▶ REQUIREMENT: Reproduce the records below exactly, but only between the lines holding "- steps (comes" and "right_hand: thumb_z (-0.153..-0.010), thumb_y", inclusive.

Start of Block

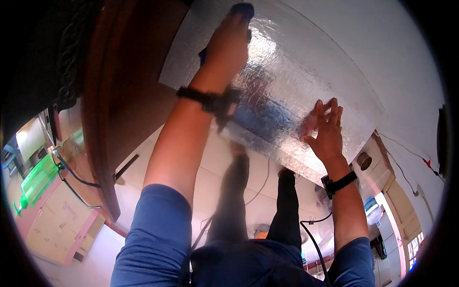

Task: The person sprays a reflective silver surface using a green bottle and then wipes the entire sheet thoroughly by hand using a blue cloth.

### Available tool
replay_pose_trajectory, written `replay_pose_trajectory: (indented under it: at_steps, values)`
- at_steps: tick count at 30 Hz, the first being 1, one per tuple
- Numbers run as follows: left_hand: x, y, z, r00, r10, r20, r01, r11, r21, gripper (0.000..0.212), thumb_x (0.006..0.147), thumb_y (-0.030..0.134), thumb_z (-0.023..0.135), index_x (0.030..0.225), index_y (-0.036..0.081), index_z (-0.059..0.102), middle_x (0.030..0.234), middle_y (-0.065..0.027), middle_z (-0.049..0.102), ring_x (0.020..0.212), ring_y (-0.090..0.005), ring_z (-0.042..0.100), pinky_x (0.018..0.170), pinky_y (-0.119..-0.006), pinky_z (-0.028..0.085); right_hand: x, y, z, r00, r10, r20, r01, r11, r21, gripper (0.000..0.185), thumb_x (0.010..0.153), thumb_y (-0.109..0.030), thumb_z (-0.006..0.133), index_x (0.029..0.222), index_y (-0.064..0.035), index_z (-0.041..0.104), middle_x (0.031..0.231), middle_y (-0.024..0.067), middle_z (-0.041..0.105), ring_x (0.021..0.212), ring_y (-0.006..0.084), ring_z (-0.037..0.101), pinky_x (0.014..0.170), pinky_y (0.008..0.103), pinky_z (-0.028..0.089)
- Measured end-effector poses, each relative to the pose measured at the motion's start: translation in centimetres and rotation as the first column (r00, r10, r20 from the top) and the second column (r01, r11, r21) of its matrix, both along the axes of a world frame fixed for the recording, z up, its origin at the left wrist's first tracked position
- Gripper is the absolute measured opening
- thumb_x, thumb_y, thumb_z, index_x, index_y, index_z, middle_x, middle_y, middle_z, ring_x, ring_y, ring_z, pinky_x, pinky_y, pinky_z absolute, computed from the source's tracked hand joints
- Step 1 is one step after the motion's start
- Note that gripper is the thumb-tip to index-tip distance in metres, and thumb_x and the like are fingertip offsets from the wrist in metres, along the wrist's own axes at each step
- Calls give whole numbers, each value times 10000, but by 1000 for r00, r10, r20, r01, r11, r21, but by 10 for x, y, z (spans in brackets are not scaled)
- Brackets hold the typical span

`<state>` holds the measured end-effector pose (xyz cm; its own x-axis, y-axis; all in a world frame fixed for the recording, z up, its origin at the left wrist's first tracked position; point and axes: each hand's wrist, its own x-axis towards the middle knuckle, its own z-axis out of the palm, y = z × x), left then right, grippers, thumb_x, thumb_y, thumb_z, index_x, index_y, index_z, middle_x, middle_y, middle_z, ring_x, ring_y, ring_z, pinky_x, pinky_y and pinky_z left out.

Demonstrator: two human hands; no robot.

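A shiny silver foil-covered surface (287, 89) stretches in front of me, creased and reflecting light. My left hand (227, 46) lies over a dark blue cloth (242, 10), pressing it against the foil near the far edge. Parts of the cloth show beyond the fingers and beside the wrist; the rest is hidden beneath the hand. Lower and to the right, my right hand (327, 134) has its fingers spread, with the fingertips at the foil and nothing held. Each wrist wears a black strap with a small device.
Dark wooden furniture (107, 89) borders the foil on the left, with eyeglasses (77, 179) and a green spray bottle (36, 179) by it. A white wall (401, 75) rises behind on the right. A black cable (315, 240) hangs near my right arm; thin wires cross the tiled floor (206, 179).
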<state>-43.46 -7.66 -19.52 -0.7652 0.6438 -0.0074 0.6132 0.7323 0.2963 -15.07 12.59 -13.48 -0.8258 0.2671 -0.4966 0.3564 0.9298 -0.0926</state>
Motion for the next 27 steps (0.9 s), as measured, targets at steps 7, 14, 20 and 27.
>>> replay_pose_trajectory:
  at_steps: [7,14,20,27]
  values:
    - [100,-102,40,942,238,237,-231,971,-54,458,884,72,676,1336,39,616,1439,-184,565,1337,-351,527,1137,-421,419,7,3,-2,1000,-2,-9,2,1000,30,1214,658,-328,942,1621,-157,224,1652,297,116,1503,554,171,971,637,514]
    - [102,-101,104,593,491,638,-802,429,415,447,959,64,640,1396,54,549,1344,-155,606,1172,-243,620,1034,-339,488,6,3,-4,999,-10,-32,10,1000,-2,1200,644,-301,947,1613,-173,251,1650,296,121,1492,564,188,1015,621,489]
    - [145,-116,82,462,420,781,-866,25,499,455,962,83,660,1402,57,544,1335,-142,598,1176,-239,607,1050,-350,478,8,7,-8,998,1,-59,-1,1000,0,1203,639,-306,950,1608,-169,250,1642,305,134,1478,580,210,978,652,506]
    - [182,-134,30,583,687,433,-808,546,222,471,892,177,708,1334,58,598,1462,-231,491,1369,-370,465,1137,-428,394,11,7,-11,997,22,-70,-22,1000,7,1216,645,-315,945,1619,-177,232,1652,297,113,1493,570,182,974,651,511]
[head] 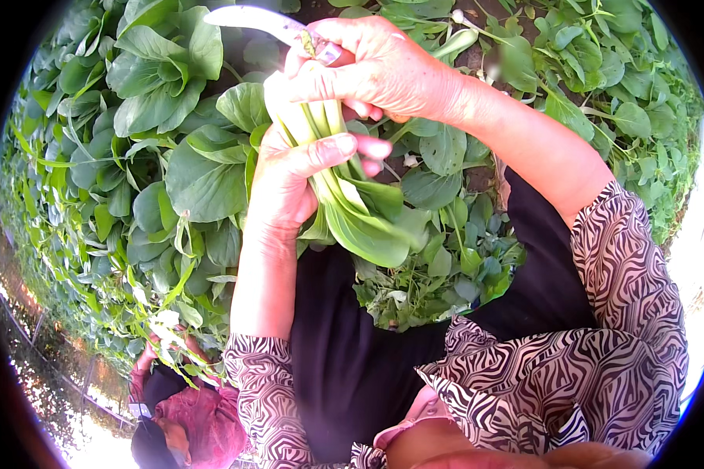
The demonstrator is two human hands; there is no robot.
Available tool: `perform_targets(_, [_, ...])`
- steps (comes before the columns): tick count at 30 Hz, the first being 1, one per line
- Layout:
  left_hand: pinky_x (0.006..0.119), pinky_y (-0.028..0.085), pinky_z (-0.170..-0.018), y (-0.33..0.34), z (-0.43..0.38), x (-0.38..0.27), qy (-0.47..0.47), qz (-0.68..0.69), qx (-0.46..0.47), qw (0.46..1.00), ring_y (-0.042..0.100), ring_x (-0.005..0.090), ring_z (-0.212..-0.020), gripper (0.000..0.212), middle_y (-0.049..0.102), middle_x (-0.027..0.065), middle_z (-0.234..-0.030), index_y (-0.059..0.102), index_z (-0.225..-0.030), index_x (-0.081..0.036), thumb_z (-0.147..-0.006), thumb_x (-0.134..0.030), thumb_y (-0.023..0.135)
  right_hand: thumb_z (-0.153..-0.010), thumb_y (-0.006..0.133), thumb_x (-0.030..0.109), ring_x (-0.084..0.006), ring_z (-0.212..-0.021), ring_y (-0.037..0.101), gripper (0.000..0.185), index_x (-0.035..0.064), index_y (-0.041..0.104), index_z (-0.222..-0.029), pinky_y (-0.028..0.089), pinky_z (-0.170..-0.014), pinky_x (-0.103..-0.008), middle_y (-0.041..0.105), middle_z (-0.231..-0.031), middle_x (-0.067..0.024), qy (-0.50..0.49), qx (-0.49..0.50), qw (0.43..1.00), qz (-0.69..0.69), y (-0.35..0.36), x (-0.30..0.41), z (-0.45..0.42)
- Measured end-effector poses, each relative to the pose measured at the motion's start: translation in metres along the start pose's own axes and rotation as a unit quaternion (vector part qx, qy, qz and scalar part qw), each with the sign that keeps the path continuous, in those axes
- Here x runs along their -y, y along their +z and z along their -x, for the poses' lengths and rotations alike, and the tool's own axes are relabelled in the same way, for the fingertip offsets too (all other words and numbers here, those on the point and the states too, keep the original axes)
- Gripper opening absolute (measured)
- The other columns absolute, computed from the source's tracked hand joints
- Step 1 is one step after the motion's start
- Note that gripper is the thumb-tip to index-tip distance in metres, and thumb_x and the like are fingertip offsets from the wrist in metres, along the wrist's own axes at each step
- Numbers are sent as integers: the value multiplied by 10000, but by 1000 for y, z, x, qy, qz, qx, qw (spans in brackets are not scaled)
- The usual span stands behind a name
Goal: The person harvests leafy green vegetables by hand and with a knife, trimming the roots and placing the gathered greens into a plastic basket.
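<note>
A head of bok choy (366,231) is held between both hands, its pale stalks at the upper left and its leaves hanging to the lower right. My left hand (290,170) wraps around the stalks, thumb across them. Just above, my right hand (375,70) grips a small knife with a curved metal blade (255,17) that points left. A scrap of green clings near the blade's base. The fingers of my right hand lie against the root end of the bok choy and hide most of it and the knife's handle.
Leafy bok choy plants (158,76) grow densely on the left, and more greens (628,111) stand at the upper right. Cut leaves and small plants (410,299) lie between my dark-clothed legs. Another person in a red top (202,422) is among the plants at the lower left.
</note>
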State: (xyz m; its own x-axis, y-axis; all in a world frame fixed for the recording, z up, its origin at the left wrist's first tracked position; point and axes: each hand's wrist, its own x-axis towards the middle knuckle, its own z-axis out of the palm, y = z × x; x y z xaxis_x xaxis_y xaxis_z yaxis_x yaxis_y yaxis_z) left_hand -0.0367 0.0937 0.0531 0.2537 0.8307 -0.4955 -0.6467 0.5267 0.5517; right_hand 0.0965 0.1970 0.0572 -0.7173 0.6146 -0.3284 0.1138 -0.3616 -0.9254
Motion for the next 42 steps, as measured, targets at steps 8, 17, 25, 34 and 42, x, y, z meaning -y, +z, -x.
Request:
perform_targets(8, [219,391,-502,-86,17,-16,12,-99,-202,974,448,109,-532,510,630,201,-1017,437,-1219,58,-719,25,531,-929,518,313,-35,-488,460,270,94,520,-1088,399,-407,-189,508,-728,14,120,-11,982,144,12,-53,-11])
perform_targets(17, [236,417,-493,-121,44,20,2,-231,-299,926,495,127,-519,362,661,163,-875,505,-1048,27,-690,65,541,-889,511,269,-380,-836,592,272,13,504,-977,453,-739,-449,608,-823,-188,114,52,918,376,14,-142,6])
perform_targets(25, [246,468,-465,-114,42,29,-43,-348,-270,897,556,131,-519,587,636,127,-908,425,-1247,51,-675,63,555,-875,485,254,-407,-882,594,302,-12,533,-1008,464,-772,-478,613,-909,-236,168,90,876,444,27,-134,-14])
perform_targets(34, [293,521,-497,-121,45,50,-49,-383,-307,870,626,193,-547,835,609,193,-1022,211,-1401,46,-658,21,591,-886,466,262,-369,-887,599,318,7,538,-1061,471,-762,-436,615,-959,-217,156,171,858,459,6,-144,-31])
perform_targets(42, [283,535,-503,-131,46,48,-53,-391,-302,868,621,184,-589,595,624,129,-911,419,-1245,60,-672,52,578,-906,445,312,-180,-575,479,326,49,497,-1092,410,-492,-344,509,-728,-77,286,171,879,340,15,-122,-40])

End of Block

▶ TASK RESULT:
- steps (comes before the columns): tick count at 30 Hz, the first being 1, one per line
- Layout:
  left_hand: pinky_x (0.006..0.119), pinky_y (-0.028..0.085), pinky_z (-0.170..-0.018), y (-0.33..0.34), z (-0.43..0.38), x (-0.38..0.27), qy (-0.47..0.47), qz (-0.68..0.69), qx (-0.46..0.47), qw (0.46..1.00), ring_y (-0.042..0.100), ring_x (-0.005..0.090), ring_z (-0.212..-0.020), gripper (0.000..0.212), middle_y (-0.049..0.102), middle_x (-0.027..0.065), middle_z (-0.234..-0.030), index_y (-0.059..0.102), index_z (-0.225..-0.030), index_x (-0.081..0.036), thumb_z (-0.147..-0.006), thumb_x (-0.134..0.030), thumb_y (-0.023..0.135)
  right_hand: thumb_z (-0.153..-0.010), thumb_y (-0.006..0.133), thumb_x (-0.030..0.109), ring_x (-0.084..0.006), ring_z (-0.212..-0.021), ring_y (-0.037..0.101), gripper (0.000..0.185), index_x (-0.035..0.064), index_y (-0.041..0.104), index_z (-0.222..-0.029), pinky_y (-0.028..0.089), pinky_z (-0.170..-0.014), pinky_x (-0.103..-0.008), middle_y (-0.041..0.105), middle_z (-0.231..-0.031), middle_x (-0.067..0.024), qy (-0.50..0.49), qx (-0.49..0.50), qw (0.43..1.00), qz (-0.69..0.69), y (-0.35..0.36), x (-0.30..0.41), z (-0.45..0.42)

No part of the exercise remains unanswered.